### What is being asked
Only some lines are wanted. Transcribe, exactly, the lines below from the line with "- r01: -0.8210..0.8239" up to and including the line with "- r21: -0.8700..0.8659".

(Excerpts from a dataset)
* * * * *
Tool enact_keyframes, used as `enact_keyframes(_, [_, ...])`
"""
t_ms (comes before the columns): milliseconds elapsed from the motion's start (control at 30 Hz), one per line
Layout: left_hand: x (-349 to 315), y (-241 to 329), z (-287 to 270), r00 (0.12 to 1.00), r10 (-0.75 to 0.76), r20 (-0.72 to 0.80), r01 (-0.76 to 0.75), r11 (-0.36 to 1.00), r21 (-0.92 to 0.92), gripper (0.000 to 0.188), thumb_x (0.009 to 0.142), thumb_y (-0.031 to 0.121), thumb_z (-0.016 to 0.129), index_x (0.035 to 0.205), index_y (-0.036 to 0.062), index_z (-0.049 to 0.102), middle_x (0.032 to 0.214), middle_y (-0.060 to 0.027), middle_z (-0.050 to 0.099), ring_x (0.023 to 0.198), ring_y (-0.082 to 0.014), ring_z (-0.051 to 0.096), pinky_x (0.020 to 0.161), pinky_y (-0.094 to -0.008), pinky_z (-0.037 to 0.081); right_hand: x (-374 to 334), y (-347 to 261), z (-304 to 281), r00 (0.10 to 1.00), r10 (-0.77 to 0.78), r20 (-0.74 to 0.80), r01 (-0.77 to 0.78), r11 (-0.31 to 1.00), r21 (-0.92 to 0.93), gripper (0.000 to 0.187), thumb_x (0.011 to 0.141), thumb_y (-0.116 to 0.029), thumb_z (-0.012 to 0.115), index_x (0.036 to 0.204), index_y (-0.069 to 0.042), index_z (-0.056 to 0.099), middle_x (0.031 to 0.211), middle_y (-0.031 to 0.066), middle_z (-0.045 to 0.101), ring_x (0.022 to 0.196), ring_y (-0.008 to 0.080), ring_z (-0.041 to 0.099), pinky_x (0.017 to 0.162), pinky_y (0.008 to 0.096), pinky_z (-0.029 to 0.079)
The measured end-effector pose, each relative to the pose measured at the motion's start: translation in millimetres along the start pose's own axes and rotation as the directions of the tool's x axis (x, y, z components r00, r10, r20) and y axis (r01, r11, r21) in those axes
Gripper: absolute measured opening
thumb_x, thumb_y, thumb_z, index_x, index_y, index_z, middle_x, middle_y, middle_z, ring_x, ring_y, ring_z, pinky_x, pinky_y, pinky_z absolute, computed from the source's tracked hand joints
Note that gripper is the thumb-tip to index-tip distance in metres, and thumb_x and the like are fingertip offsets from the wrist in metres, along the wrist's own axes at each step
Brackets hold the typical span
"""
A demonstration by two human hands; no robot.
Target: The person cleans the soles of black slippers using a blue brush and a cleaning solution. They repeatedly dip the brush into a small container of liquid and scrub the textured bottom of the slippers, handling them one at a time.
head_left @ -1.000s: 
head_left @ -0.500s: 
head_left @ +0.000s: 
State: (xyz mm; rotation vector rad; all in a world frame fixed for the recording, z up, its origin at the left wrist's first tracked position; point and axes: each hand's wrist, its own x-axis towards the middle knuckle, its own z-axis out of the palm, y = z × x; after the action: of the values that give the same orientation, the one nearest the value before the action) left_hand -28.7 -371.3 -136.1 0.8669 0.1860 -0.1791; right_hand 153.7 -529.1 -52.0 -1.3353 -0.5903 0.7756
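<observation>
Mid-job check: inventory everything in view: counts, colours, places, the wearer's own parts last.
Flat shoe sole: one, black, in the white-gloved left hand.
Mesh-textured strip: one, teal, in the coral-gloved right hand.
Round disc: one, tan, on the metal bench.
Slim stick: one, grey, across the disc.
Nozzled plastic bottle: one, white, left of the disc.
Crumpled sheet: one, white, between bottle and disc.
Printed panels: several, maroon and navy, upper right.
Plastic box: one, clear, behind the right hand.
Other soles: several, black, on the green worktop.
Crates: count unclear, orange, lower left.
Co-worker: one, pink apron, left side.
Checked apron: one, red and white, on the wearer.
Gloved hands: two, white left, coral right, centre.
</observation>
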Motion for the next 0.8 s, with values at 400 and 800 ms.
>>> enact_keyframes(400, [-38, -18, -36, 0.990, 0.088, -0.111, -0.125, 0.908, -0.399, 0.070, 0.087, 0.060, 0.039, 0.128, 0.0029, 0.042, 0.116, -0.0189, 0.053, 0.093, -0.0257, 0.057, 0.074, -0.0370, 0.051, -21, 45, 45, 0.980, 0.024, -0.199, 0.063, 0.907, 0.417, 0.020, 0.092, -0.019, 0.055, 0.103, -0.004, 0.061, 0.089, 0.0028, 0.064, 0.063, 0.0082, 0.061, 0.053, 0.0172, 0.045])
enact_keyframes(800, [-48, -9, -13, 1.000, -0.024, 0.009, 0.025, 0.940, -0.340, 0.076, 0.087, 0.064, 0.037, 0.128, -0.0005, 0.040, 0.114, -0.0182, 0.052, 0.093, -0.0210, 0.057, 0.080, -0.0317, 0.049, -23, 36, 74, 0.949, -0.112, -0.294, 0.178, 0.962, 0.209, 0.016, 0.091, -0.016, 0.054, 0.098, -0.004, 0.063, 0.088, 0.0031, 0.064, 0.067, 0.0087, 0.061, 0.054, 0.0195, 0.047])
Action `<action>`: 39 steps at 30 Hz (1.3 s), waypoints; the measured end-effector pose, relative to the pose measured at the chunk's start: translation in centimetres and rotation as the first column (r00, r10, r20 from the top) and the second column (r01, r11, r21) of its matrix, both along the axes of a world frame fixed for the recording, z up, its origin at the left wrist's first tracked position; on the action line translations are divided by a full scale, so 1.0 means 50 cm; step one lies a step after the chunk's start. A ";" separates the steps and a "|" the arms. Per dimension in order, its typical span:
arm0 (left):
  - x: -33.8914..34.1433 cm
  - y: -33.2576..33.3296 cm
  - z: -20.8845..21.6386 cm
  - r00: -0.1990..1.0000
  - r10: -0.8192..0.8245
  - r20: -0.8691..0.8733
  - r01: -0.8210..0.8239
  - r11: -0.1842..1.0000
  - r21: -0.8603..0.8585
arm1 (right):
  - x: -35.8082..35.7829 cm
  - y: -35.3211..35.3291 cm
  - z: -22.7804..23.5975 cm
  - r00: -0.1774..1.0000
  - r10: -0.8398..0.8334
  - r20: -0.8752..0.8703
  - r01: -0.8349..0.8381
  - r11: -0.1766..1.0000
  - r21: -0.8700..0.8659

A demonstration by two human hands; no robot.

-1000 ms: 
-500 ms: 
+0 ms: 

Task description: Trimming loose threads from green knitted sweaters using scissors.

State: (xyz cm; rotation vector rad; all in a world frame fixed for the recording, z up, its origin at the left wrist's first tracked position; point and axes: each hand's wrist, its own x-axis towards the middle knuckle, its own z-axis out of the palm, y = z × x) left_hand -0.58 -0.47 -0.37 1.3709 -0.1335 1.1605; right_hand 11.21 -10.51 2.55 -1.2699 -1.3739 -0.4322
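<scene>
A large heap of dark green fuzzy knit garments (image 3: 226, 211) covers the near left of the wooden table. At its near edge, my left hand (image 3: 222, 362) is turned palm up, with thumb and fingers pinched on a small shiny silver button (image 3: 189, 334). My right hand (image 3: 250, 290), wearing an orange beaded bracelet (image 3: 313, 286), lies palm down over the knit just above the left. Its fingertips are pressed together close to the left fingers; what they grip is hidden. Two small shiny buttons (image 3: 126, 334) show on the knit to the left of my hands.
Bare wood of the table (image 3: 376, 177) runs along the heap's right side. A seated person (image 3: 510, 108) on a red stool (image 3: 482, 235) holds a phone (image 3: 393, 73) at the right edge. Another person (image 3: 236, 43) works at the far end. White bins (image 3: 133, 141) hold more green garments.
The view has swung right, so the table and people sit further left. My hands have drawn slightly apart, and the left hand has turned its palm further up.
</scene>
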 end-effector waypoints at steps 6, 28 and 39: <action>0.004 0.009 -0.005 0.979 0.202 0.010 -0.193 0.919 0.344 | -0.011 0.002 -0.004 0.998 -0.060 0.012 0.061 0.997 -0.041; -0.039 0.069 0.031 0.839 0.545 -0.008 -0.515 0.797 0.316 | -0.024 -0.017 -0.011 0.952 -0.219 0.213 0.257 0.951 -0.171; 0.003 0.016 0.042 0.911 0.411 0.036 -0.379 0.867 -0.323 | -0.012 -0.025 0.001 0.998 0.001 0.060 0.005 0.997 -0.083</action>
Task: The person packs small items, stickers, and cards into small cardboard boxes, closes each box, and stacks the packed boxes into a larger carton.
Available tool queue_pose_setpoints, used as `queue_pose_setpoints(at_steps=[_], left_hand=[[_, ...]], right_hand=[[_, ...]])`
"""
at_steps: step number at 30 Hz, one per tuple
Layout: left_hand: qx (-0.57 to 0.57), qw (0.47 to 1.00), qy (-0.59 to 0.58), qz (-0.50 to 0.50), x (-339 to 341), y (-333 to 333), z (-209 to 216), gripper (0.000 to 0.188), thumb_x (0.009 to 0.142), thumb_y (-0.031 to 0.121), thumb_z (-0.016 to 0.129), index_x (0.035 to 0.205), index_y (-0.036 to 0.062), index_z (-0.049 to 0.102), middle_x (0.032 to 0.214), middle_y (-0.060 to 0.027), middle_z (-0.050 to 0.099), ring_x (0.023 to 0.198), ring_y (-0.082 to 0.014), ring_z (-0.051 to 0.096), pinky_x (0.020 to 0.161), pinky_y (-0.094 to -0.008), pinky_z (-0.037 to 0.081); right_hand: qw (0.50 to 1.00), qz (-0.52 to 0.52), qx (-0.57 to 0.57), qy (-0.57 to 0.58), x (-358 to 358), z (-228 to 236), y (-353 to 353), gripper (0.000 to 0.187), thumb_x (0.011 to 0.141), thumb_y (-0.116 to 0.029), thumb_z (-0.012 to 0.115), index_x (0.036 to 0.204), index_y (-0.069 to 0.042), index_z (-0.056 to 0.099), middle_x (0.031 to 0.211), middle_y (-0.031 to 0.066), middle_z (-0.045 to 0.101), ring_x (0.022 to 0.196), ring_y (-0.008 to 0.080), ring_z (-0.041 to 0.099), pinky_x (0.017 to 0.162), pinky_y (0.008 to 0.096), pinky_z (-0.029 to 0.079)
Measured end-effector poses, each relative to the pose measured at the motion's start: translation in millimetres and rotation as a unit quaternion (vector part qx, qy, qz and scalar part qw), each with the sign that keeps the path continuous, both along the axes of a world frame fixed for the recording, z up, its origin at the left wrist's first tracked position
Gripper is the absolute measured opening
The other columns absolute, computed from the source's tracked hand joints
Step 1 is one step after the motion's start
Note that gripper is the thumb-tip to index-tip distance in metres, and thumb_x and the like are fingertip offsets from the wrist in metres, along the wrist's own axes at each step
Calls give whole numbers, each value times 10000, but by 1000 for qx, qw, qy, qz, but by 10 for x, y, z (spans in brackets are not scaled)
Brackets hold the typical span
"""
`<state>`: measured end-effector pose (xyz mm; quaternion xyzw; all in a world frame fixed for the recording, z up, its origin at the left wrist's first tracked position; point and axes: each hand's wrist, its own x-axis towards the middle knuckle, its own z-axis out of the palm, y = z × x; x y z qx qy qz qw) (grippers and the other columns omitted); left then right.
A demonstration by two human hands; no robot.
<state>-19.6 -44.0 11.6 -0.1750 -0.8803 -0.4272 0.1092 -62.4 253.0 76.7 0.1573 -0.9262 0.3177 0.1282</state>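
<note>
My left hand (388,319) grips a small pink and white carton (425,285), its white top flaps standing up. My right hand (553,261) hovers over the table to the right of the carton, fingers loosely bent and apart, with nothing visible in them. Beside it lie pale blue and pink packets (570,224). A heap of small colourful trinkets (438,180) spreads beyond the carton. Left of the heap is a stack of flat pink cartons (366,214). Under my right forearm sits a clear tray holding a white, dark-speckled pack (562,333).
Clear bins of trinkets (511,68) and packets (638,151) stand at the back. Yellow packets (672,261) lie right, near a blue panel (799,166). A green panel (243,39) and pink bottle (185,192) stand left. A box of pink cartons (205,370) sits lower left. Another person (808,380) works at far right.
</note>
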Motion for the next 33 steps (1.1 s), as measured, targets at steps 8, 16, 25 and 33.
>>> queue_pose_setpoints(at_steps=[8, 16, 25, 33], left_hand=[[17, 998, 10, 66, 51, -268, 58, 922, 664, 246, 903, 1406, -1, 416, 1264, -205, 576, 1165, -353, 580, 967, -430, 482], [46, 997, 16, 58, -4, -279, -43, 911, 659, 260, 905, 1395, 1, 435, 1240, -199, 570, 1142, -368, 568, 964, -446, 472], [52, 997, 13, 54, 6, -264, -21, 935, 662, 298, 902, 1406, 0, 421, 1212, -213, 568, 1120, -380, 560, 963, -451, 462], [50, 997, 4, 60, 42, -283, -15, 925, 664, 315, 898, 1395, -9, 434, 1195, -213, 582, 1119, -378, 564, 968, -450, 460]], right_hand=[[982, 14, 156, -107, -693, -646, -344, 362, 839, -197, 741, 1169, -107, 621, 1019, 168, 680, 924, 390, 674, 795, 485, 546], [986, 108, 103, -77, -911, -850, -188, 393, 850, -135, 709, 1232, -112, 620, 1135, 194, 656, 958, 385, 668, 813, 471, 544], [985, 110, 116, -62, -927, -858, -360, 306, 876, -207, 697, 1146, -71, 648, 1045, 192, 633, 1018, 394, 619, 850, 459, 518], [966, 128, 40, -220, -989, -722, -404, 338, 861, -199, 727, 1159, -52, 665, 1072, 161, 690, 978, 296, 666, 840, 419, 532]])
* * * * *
### Exercise result
  - r01: -0.8210..0.8239
  - r11: -0.1842..1.0000
  - r21: -0.8603..0.8585
arm1 (right):
  - x: -35.8082..35.7829 cm
  - y: -35.3211..35.3291 cm
  - z: -22.7804..23.5975 cm
  - r00: -0.1774..1.0000
  - r10: -0.8398..0.8334
  - r20: -0.8752..0.8703
  - r01: -0.8349..0.8381
  - r11: -0.1766..1.0000
  - r21: -0.8700..0.8659

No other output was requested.